L’entrata in vigore di tali disposizioni, originariamente prevista per il 1° gennaio 2022, è stata posticipata – in virtù di quanto previsto dall’articolo 1, comma 683, della legge di bilancio 2022 – al 1° gennaio 2024.
Con l’articolo 5-septies il legislatore è intervenuto per delimitare la portata di “non imponibilità” relativa alle operazioni di trasporto internazionale previste dal decreto Iva. Tale intervento normativo recepisce in gran parte l’orientamento fornito dalla Corte di giustizia dell’Unione europea nella sentenza del 29 giugno 2017, causa C-288/16, secondo cui l’esenzione per i trasporti internazionali, prevista dagli articoli 144 e 146 della direttiva n. 2006/112/Ce, non si applica a una prestazione di trasporto di beni esportati verso (o importati da) un Paese extra-Ue, laddove tali servizi non siano forniti direttamente al mittente o al destinatario di detti beni.
Considerato anche il diverso orientamento (consolidato e risalente) rappresentato in precedenti documenti prassi dell’amministrazione finanziaria, che annoverava tra i servizi non imponibili anche le prestazioni fornite da subvettori, il legislatore è dunque intervenuto per limitare la “non imponibilità” in modo conforme alle indicazioni dei giudici unionali.
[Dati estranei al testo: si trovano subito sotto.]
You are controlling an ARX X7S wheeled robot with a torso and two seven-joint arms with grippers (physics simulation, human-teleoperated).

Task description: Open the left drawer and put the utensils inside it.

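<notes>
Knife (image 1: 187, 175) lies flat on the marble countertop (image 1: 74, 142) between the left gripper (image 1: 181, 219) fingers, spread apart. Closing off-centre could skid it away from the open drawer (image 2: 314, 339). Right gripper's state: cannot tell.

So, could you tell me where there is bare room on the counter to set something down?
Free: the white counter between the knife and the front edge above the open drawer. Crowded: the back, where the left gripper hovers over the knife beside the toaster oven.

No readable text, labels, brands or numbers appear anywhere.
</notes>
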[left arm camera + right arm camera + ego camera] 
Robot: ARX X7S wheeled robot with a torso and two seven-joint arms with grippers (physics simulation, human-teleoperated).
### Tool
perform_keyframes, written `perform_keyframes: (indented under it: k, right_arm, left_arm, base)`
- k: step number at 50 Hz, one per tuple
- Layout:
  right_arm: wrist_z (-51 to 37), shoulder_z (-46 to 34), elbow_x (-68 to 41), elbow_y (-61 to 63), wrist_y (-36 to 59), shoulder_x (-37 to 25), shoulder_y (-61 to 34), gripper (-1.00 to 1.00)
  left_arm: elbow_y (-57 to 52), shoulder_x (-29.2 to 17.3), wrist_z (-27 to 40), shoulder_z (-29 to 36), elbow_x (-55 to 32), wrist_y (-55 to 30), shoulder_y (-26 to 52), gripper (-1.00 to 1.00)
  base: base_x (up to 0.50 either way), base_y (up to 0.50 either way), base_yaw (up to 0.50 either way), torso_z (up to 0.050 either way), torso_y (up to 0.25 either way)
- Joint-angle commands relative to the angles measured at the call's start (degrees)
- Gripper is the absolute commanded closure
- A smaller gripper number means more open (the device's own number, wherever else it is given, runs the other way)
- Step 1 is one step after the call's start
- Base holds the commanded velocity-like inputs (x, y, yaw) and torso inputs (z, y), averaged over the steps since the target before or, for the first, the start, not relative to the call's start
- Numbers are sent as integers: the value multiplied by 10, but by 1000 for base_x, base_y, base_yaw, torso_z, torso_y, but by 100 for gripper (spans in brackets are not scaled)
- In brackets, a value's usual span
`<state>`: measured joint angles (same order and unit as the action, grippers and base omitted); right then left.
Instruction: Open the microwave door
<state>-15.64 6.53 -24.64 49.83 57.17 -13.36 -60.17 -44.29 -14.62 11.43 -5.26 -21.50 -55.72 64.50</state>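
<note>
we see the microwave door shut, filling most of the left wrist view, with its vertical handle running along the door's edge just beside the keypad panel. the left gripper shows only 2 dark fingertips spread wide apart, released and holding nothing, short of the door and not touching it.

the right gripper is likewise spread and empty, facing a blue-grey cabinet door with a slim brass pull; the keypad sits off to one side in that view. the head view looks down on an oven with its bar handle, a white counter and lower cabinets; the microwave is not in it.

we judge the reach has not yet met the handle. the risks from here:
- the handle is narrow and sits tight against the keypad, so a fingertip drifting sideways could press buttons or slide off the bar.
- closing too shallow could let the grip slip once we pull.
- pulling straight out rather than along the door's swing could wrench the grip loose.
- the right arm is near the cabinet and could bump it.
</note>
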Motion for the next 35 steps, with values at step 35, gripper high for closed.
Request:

Con l’introduzione del terzo comma dell’articolo 9 del Dpr n. 633/1972 sono da ritenersi esclusi dalla previsione di non imponibilità – e sono quindi generalmente soggetti a Iva – i servizi di trasporto che riguardino beni in esportazione, in transito o in importazione temporanea, nonché beni in importazione i cui corrispettivi sono inclusi nella base imponibile, qualora i servizi stessi siano prestati a soggetti diversi:
– dall’esportatore;
– dal titolare del regime di transito;
– dall’importatore;
– dal destinatario dei beni;
– dal prestatore di servizi di spedizione internazionale;
– dal prestatore di servizi relativi a operazioni doganali.
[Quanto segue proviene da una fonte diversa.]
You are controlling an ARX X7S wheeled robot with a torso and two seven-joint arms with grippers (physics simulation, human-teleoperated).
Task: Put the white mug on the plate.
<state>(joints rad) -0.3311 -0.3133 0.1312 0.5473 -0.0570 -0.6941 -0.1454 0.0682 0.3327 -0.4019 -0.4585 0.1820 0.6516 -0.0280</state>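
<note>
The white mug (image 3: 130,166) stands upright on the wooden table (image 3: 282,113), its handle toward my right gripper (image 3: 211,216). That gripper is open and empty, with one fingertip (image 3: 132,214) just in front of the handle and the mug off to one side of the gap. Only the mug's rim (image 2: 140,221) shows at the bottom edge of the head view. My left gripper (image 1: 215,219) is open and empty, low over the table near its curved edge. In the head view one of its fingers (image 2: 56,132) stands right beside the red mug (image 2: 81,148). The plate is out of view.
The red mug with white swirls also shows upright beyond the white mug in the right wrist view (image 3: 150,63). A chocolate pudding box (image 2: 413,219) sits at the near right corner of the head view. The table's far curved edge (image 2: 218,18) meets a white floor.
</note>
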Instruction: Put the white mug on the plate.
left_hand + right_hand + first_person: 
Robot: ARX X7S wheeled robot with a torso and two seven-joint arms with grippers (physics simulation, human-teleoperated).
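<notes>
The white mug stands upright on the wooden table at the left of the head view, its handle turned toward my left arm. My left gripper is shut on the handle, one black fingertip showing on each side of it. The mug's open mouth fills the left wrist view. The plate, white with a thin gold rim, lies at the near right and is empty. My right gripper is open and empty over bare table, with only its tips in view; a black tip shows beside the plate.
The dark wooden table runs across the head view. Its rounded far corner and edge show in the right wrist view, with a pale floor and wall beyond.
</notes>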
Per espressa previsione normativa tali regole si applicano ai servizi di trasporto effettuati a partire dal 1° gennaio 2022, facendo però salvi i comportamenti adottati dai soggetti che, prima del 1° gennaio 2022, si siano adeguati alle indicazioni fornite dalla sentenza sopra richiamata, ovverosia abbiano già applicato l’Iva alle prestazioni di subvezione nei trasporti internazionali territorialmente rilevanti in Italia.